I motori asincroni trifase sono semplici, robusti e autoavvianti. Largamente diffusi proprio per queste caratteristiche, assorbono il 40% di tutta l’energia elettrica nazionale e il 75% di quella destinata all’industria. Il regolamento europeo 2019/1781 ha introdotto le classi di efficienza (International Efficiency in breve IE) per i MAT (motore asincrono trifase) e anche limiti sulle perdite dei variatori di velocità (inverter) ad esso dedicati.

IE2, IE3 o IE4?

Il regolamento 1781 (escludendo casi particolari come i motori Atex Ex eb) prevede che dal 1° luglio 2021 debbano essere immessi sul mercato motori classificati almeno IE2 per potenze comprese tra 0,12 e 0,75 kW, e almeno IE3 per motori con potenza maggiore di 0,75 kW e fino a 1000 kW.

A partire dal primo 1° luglio 2023 anche i nuovi motori monofase con potenza superiore a 0,75 kW dovranno essere marcati IE2, mentre i motori con potenza nominale compresa tra 75 e 200 kW a 2, 4 e 6 poli dovranno riportare sulla targhetta la sigla IE4.
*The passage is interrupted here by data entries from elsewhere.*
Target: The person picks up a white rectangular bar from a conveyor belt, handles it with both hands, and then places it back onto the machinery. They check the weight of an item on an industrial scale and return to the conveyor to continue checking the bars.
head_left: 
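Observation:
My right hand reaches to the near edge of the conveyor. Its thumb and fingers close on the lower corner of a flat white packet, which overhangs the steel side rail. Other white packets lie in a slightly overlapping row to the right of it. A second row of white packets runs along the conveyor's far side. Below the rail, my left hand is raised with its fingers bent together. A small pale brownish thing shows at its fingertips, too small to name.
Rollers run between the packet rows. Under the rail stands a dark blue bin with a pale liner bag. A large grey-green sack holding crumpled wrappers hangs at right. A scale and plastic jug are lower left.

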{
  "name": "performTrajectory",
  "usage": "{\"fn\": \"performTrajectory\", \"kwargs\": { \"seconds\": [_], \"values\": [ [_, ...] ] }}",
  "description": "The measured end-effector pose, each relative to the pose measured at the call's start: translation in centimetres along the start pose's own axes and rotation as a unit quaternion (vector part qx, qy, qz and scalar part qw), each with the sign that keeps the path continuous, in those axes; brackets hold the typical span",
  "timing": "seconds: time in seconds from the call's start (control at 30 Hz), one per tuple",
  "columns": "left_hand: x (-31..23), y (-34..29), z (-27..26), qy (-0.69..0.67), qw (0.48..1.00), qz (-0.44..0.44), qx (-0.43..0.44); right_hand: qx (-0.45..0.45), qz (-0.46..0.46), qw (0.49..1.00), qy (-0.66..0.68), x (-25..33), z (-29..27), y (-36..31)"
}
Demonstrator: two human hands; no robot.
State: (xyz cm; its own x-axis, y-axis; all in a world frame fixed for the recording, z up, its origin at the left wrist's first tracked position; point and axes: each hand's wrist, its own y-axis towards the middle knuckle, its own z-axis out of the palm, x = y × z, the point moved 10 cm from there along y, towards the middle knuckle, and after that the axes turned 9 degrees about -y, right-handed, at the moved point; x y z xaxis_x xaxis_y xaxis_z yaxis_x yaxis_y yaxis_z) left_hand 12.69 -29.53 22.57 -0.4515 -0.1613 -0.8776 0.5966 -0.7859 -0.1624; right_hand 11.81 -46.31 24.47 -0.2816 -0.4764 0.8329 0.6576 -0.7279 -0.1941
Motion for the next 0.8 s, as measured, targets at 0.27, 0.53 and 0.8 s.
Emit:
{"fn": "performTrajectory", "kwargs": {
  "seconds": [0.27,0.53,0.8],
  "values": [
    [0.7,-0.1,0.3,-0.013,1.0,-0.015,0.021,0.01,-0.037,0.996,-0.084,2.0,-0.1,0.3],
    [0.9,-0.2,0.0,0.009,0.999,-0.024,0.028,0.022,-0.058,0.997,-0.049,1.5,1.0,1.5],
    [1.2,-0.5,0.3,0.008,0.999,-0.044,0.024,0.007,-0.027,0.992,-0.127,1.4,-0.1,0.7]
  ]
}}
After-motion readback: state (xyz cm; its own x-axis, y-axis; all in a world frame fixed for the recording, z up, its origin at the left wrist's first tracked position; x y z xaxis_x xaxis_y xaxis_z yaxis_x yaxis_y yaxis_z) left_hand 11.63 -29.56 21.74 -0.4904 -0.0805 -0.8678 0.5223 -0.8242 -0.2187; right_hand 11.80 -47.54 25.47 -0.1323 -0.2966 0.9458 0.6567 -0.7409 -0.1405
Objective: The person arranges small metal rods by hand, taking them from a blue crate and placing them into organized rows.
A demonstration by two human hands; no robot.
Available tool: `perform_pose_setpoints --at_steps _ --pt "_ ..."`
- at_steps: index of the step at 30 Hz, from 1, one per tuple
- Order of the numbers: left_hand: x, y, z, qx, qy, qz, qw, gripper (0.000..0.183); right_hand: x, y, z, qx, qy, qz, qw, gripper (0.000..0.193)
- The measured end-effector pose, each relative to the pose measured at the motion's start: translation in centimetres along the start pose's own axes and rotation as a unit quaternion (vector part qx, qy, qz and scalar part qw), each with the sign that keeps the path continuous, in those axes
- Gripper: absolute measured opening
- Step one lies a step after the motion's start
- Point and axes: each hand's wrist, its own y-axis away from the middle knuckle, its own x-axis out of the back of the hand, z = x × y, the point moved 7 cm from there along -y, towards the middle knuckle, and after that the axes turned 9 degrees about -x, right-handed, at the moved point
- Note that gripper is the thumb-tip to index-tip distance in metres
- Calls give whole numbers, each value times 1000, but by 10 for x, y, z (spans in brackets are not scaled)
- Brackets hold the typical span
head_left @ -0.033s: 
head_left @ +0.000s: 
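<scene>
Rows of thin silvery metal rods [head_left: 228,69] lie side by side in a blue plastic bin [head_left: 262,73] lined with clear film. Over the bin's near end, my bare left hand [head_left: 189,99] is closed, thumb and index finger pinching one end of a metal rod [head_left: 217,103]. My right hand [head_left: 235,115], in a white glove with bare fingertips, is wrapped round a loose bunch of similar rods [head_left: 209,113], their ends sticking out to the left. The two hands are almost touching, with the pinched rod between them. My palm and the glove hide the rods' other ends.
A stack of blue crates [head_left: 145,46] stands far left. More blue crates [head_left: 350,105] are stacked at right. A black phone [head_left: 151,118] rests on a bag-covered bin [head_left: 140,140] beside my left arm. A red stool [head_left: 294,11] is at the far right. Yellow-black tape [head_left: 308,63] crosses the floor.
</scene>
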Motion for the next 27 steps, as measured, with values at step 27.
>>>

Per quanto riguarda gli inverter già dallo scorso 1° luglio devono essere almeno IE2, da notare che nel caso dei variatori di velocità la classe di efficienza non è in funzione del rendimento ma in funzione delle perdite.

rendimento motori asincroni trifase

RISPARMIO ECONOMICO

Riporto un semplice calcolo per vedere quanta energia e quanto denaro si risparmia: prendiamo il caso di un motore da 11 kW 4 poli attivo 2000 ore all’anno: passando da una classe IE2 a una IE4 le perdite si riducono di 460 W, che per 2000 ore corrispondono a 919 kWh pari a 165€ ogni anno in bolletta. Il maggior costo di acquisto viene rapidamente recuperato soprattutto per i motori che sono attivi per molte ore al giorno.